DATASET CONTENT =>
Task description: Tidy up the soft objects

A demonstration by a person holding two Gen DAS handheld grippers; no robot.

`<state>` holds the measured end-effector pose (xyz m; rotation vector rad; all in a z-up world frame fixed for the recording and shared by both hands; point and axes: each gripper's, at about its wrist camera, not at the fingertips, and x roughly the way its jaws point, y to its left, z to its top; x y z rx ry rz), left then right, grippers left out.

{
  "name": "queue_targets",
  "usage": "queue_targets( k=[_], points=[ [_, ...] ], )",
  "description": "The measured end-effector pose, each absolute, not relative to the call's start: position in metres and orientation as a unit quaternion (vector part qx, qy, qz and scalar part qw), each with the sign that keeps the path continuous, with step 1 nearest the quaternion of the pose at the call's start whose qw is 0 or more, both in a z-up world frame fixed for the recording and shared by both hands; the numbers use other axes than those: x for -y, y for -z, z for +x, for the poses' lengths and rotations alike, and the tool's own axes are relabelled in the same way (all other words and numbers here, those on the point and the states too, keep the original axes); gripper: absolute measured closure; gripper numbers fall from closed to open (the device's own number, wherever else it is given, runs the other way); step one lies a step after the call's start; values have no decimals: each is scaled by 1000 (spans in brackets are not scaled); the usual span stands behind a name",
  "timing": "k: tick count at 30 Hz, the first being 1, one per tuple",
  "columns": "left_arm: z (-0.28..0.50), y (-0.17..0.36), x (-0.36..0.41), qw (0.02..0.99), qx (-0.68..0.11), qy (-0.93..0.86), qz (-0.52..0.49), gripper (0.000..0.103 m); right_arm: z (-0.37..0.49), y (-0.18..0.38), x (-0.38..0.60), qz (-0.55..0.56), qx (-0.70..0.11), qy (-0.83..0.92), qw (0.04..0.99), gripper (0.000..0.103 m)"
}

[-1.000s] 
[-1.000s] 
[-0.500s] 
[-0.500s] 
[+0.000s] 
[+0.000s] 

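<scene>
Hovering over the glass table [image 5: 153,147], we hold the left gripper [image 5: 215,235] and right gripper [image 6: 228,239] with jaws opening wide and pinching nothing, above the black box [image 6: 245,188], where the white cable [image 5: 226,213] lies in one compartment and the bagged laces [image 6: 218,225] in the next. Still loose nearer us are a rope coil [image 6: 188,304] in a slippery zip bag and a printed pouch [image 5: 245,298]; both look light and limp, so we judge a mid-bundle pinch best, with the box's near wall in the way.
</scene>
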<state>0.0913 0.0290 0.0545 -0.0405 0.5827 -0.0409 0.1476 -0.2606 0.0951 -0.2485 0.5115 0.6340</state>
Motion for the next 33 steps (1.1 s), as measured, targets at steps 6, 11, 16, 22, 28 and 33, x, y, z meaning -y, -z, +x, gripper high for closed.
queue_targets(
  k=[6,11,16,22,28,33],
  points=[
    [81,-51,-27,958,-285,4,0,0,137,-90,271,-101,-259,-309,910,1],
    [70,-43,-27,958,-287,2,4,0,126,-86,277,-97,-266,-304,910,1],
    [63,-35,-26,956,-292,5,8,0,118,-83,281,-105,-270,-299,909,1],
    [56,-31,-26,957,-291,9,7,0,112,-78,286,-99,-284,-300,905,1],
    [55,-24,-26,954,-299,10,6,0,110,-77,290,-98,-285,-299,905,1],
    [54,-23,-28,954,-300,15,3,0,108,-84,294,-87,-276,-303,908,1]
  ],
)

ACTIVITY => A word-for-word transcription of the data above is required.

YOUR SOLUTION =>
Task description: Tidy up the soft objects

A demonstration by a person holding two Gen DAS handheld grippers; no robot.

`<state>` holds the measured end-effector pose (xyz m; rotation vector rad; all in a z-up world frame fixed for the recording and shared by both hands; point and axes: each gripper's, at about its wrist camera, not at the fingertips, and x roughly the way its jaws point, y to its left, z to its top; x y z rx ry rz), left then right, grippers left out.

{
  "name": "queue_targets",
  "usage": "queue_targets( k=[_], points=[ [_, ...] ], )",
  "description": "The measured end-effector pose, each absolute, not relative to the call's start: position in metres and orientation as a unit quaternion (vector part qx, qy, qz and scalar part qw), each with the sign that keeps the path continuous, with step 1 nearest the quaternion of the pose at the call's start whose qw is 0 or more, both in a z-up world frame fixed for the recording and shared by both hands; the numbers use other axes than those: x for -y, y for -z, z for +x, for the poses' lengths and rotations alike, and the tool's own axes are relabelled in the same way (all other words and numbers here, those on the point and the states too, keep the original axes); gripper: absolute measured closure; gripper numbers fall from closed to open (the device's own number, wherever else it is given, runs the other way); step one lies a step after the call's start; values have no decimals: each is scaled by 1000 (spans in brackets are not scaled); the usual span stands behind a name",
  "timing": "k: tick count at 30 Hz, the first being 1, one per tuple",
  "columns": "left_arm: z (-0.28..0.50), y (-0.17..0.36), x (-0.36..0.41), qw (0.02..0.99), qx (-0.68..0.11), qy (-0.93..0.86), qz (-0.52..0.49), gripper (0.000..0.103 m); right_arm: z (-0.37..0.49), y (-0.18..0.38), x (-0.38..0.60), qz (-0.55..0.56), qx (-0.70..0.11), qy (-0.83..0.92), qw (0.04..0.99), gripper (0.000..0.103 m)"
}

[-1.000s] 
[-1.000s] 
[-0.500s] 
[-0.500s] 
[+0.000s] 
[+0.000s] 

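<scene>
Hovering over the glass table [image 5: 153,147], we hold the left gripper [image 5: 215,235] and right gripper [image 6: 228,239] with jaws opening wide and pinching nothing, above the black box [image 6: 245,188], where the white cable [image 5: 226,213] lies in one compartment and the bagged laces [image 6: 218,225] in the next. Still loose nearer us are a rope coil [image 6: 188,304] in a slippery zip bag and a printed pouch [image 5: 245,298]; both look light and limp, so we judge a mid-bundle pinch best, with the box's near wall in the way.
</scene>
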<state>0.0913 0.0290 0.0545 -0.0405 0.5827 -0.0409 0.1476 -0.2606 0.0951 -0.2485 0.5115 0.6340</state>
Motion for the next 33 steps (1.1 s), as measured, targets at steps 6, 11, 16, 22, 28 and 33, x, y, z meaning -y, -z, +x, gripper high for closed.
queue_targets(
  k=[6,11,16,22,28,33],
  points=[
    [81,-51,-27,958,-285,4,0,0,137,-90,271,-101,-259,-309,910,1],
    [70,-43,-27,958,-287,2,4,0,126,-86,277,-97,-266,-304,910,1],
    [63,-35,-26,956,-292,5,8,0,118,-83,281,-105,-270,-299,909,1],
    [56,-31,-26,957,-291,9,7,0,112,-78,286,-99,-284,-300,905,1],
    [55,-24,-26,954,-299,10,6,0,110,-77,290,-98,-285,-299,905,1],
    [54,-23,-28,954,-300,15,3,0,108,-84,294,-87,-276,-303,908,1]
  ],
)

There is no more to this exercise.